LSM-MS2 introduces a transformer-based foundation model trained on millions of MS/MS spectra to create a semantic space for chemical interpretation. It achieves state-of-the-art spectral identification, notably improving isomer discrimination and maintaining robustness at low concentrations across diverse benchmarks. Beyond retrieval, the learned embeddings enable direct biological interpretation, differentiating disease states and predicting clinical outcomes from limited downstream data. These results suggest substantial practical impact for accelerating metabolomics discovery and translational research with minimal task-specific data.

Abstract

A vast majority of mass spectrometry data remains uncharacterized, leaving much of its biological and chemical information untapped. Recent advances in machine learning have begun to address this gap, particularly for tasks such as spectral identification in tandem mass spectrometry data. Here, we present the latest generation of LSM-MS2, a large-scale deep learning foundation model trained on millions of spectra to learn a semantic chemical space. LSM-MS2 achieves state-of-the-art performance in spectral identification, improving on existing methods by 30% in accuracy of identifying challenging isomeric compounds, yielding 42% more correct identifications in complex biological samples, and maintaining robustness under low-concentration conditions. Furthermore, LSM-MS2 produces rich spectral embeddings that enable direct biological interpretation from minimal downstream data, successfully differentiating disease states and predicting clinical outcomes across diverse translational applications.

Figures (16)

• Figure 1: Comparison of model performance on the MWX-Isomers dataset. LSM-MS2 significantly outperforms previous methods on this dataset, in both a cumulative per-analyte stance, as well as per isomer groups. (a) Overall per-analyte identification accuracy across all 61 biological isomers. In cases of tied top-1 accuracy for an analyte, each model achieving the tie receives one point, resulting in a cumulative total exceeding 61. (b) Per-group distribution of top-1 accuracies across all 22 isomeric groups in the dataset.
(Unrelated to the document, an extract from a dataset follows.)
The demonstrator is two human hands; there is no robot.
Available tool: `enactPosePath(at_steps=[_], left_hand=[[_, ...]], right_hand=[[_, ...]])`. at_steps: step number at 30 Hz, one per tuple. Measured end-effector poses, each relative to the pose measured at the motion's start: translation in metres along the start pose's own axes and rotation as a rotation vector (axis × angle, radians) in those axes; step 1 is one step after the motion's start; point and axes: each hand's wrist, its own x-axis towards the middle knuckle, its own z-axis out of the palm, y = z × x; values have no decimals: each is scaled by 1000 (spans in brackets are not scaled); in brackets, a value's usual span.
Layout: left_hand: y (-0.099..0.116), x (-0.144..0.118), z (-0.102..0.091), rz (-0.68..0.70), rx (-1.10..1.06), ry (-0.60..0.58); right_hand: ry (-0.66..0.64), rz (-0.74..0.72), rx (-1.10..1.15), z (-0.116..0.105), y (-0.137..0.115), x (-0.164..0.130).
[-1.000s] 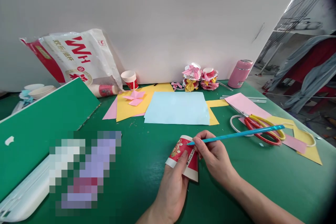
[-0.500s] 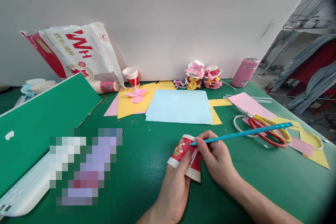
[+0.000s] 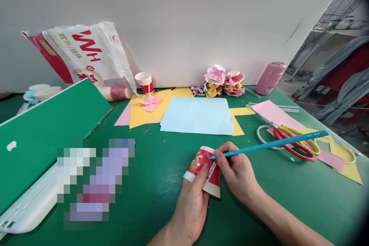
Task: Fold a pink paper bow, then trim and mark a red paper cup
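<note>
Near the front of the table my left hand [image 3: 191,203] grips a red and white paper cup [image 3: 213,177] with gold print, its thumb lying across the printed side. The cup is tilted, wide end down, and partly covered by my fingers. A long blue pencil [image 3: 268,145] is pinched in my right hand [image 3: 238,171], just right of the cup. The pencil's point meets the red wall of the cup, while its glittery end points up and right.
Light blue paper sheets [image 3: 198,115] lie beyond my hands. Several scissors, one with red handles [image 3: 294,146], rest among paper scraps at right. Behind stand decorated cups [image 3: 234,80], a pink bottle [image 3: 270,78] and a plastic bag [image 3: 86,54]. A green board [image 3: 54,127] leans at left.
The pencil's tip has shifted very slightly to the right along the cup. Both hands keep their hold, and the whole view has shifted a little.
</note>
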Motion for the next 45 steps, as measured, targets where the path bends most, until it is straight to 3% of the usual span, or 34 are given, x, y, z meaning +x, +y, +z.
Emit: enactPosePath(at_steps=[16, 45], left_hand=[[1, 1, -1, 15, -4, -50], [2, 2, 0, 7, -20, 10]], right_hand=[[-3, 30, 60, 1, 3, -2], [-59, -12, 86, -1, 2, 5]])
• Figure 2: Top-1 identification accuracy across three biologically important isomer groups in the MWX-Isomers dataset. Balanced performance across all isomer pairs is critical for true isomeric discrimination, a task in which LSM-MS2 outperforms previous methods.
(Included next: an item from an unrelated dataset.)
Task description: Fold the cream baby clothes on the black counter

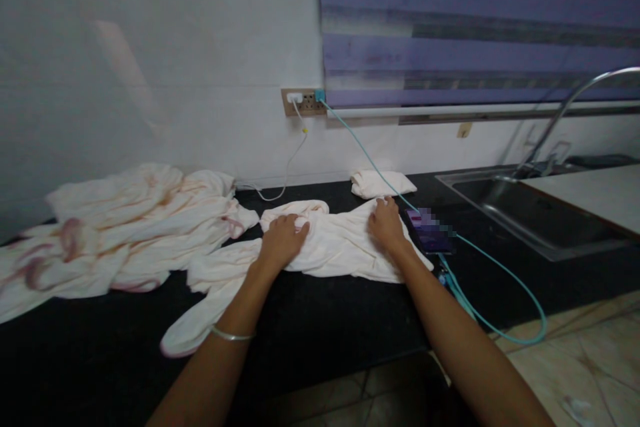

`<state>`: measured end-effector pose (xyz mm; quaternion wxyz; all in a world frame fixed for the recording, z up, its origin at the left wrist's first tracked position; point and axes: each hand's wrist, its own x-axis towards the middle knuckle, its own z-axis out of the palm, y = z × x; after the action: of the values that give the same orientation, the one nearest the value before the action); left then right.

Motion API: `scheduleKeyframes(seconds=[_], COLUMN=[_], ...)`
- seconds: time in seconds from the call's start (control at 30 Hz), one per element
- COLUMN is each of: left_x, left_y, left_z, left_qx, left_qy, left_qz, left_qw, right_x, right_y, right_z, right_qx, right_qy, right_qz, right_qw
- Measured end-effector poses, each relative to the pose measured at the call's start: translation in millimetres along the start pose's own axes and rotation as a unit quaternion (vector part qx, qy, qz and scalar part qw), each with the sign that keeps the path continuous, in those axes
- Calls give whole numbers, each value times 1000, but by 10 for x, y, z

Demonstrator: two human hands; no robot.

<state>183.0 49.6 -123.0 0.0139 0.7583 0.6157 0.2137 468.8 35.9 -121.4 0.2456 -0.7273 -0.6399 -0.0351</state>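
A cream cloth (335,244) lies spread on the black counter (320,327). My left hand (283,238) rests on its left part, fingers curled into the fabric. On the cloth's right edge sits my right hand (386,224), pressing down flat. One long end of the cloth (193,327) trails toward the counter's front edge. A small folded cream cloth (383,183) sits behind, near the wall.
A heap of cream cloths with pink stains (125,227) covers the counter's left. A phone (429,232) on a teal cable (500,274) lies right of my right hand. Wall socket (303,102), steel sink (520,210) and tap (565,110) are at the right.
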Motion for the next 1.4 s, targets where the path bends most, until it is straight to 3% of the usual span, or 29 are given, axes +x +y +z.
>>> scheduleKeyframes(seconds=[0.17, 0.37, 0.47, 0.57, 0.77, 0.93, 1.1, 1.2, 1.3, 1.4], left_x=[18, 22, 7, -23, -39, 3, -122, -288, -431, -480], left_y=[20, 48, 94, 168, 202, 200, 444, 708, 928, 1004], left_z=[-7, -128, -175, -246, -382, -339, -335, -305, -164, 29], left_qx=[28, 2, 10, 25, -13, -169, -179, -186, -161, -86], left_qy=[21, -88, -93, -56, 123, 116, 136, 70, -44, -91], left_qz=[17, -39, -22, 8, 71, 167, 236, 298, 324, 315], left_qw=[999, 995, 995, 998, 990, 964, 945, 934, 931, 941], right_x=[-23, -7, 24, 70, 77, 14, 15, 26, 26, 19], right_y=[-43, -13, 27, 75, 99, 65, 4, -38, -55, -55], right_z=[156, 197, 194, 200, 218, 200, 126, 119, 156, 192], right_qx=[-15, -28, -30, -32, -34, -27, 67, 121, 111, 63], right_qy=[-71, -92, -105, -128, -125, -99, 12, 56, 26, -22], right_qz=[2, 0, -14, -31, -15, 2, -59, -82, -57, -27], right_qw=[997, 995, 994, 991, 991, 995, 996, 988, 992, 997])
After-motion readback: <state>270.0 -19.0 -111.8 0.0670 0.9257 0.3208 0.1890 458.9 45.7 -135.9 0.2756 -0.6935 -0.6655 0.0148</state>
• Figure 3: Global identification performance of true positives (left) and spurious hits (right) comparing Cosine Similarity and LSM-MS2 across different score thresholds on the NIST Dilution Series.
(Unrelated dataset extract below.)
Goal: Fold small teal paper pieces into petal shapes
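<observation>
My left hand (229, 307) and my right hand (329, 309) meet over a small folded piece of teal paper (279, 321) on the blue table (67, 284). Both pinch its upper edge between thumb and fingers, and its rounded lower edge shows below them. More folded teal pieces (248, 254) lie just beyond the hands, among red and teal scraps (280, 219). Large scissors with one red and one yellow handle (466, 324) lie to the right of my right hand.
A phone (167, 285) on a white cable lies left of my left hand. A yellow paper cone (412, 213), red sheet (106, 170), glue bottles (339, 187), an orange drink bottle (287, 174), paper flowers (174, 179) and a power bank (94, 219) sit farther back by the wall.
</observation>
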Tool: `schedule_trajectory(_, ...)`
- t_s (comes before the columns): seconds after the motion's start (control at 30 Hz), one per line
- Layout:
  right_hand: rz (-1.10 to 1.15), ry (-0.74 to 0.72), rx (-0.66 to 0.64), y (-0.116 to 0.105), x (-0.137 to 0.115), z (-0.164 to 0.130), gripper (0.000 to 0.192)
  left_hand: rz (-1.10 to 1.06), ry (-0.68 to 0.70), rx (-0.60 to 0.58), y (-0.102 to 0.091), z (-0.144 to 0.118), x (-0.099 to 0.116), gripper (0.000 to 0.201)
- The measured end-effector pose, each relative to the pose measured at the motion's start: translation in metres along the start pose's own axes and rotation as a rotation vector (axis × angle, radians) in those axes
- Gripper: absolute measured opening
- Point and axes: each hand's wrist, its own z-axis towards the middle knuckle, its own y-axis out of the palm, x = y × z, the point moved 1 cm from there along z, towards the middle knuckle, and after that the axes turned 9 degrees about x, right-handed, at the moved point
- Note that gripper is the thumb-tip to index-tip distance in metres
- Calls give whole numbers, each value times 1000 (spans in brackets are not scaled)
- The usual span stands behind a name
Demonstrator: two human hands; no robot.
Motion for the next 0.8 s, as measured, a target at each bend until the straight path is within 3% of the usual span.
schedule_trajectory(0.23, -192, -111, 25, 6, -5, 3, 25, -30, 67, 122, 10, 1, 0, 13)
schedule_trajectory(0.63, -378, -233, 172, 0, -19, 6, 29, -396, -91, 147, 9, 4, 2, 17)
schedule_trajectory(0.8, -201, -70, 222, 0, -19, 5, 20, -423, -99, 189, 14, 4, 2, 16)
• Figure 4: True positive identifications (left) and precision (right) for both models at varying dilution factors. Metrics are evaluated at the score threshold that maximizes F1 for each scoring method-dilution pair.
• Figure 5: Unsupervised UMAP projections of study samples colored by mortality cause. Precursor baseline embeddings (left) show limited separation between CPZ/PER and OLA/CLO, whereas LSM-MS2 embeddings (right) reveal clear distinction across all fatality types.